The truth is, we can’t go back and do it again. When we imagine that, we tend to romanticize our role, our skills and talents, our foresight, and our access to whatever magic and miracles we didn’t notice the first time. We wave the wand of “It will be better because I am better,” and poof! 100% remake: an EGOT, Pulitzer and Nobel Prize winning occurrence that is ours to be proud of for life.

That sounds awesome. And is straight up nonsense.

When I was in “official” recovery, my memory wasn’t fully restored. I had been the person you call when you want to know who won the Oscar in 1994 for Best Supporting Actor (Tommy Lee Jones, “The Fugitive,” which was something of an upset because Martin Landau was nominated for “Ed Wood” and the talk had been that he’d win, and as a viewer of the original “Mission: Impossible” on TV, I tended to agree) and what was the name of Revlon’s most famous lipstick before the company refurbished its product naming (Cherries in the Snow). At this time, I felt as though I barely had a thought in my head. I couldn’t remember important things that had happened within my family and with my friends from years ago and the previous week. That was truly awful.

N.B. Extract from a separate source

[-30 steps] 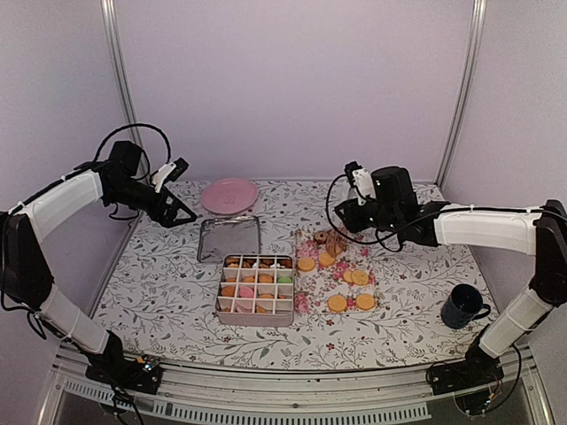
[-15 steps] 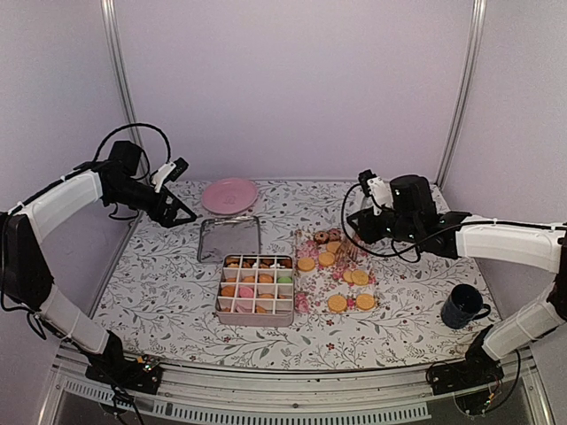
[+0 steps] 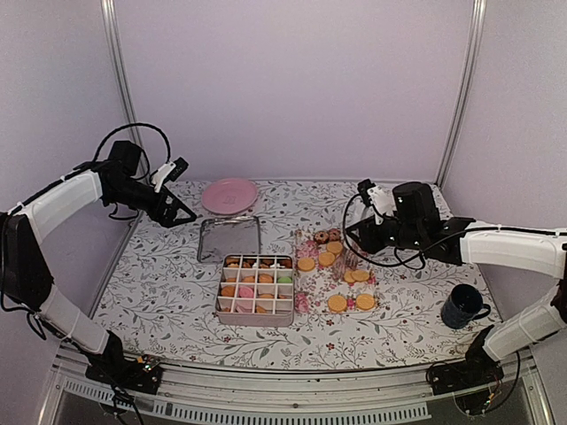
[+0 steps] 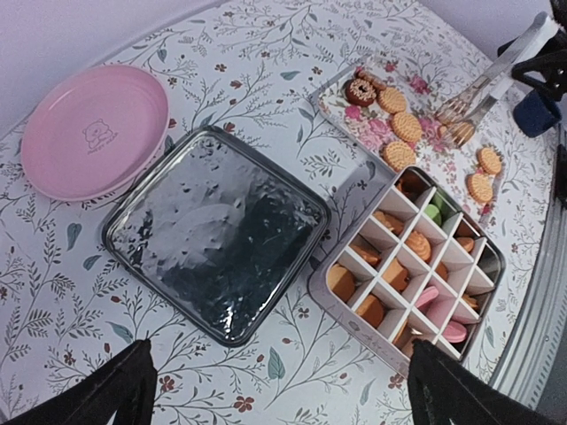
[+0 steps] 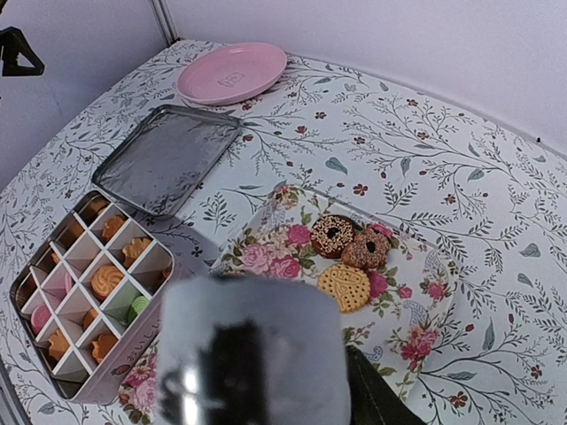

If I couldn’t remember things, knowing, of course, that they had happened, and had I been involved? Did I play a role? Was I even there? If not, did I even matter?

Long story short (there will be more in the book, I promise), I went from self-hating to humbled to grateful. I took these steps by realizing I had access to a number of sources and resources. I could find emails. I could do research. I could risk being embarrassed (“You don’t remember? You were there, doing, hosting, receiving…!”) and ask someone to tell me about whatever it was.

As awkward and potentially embarrassing as doing this stuff was, I needed to restore things. And to effectively do this, because time was my gift, I needed to step back, pause, breathe, and refresh how I could do things. Once I realized that this was possible, I began to loathe myself a little less.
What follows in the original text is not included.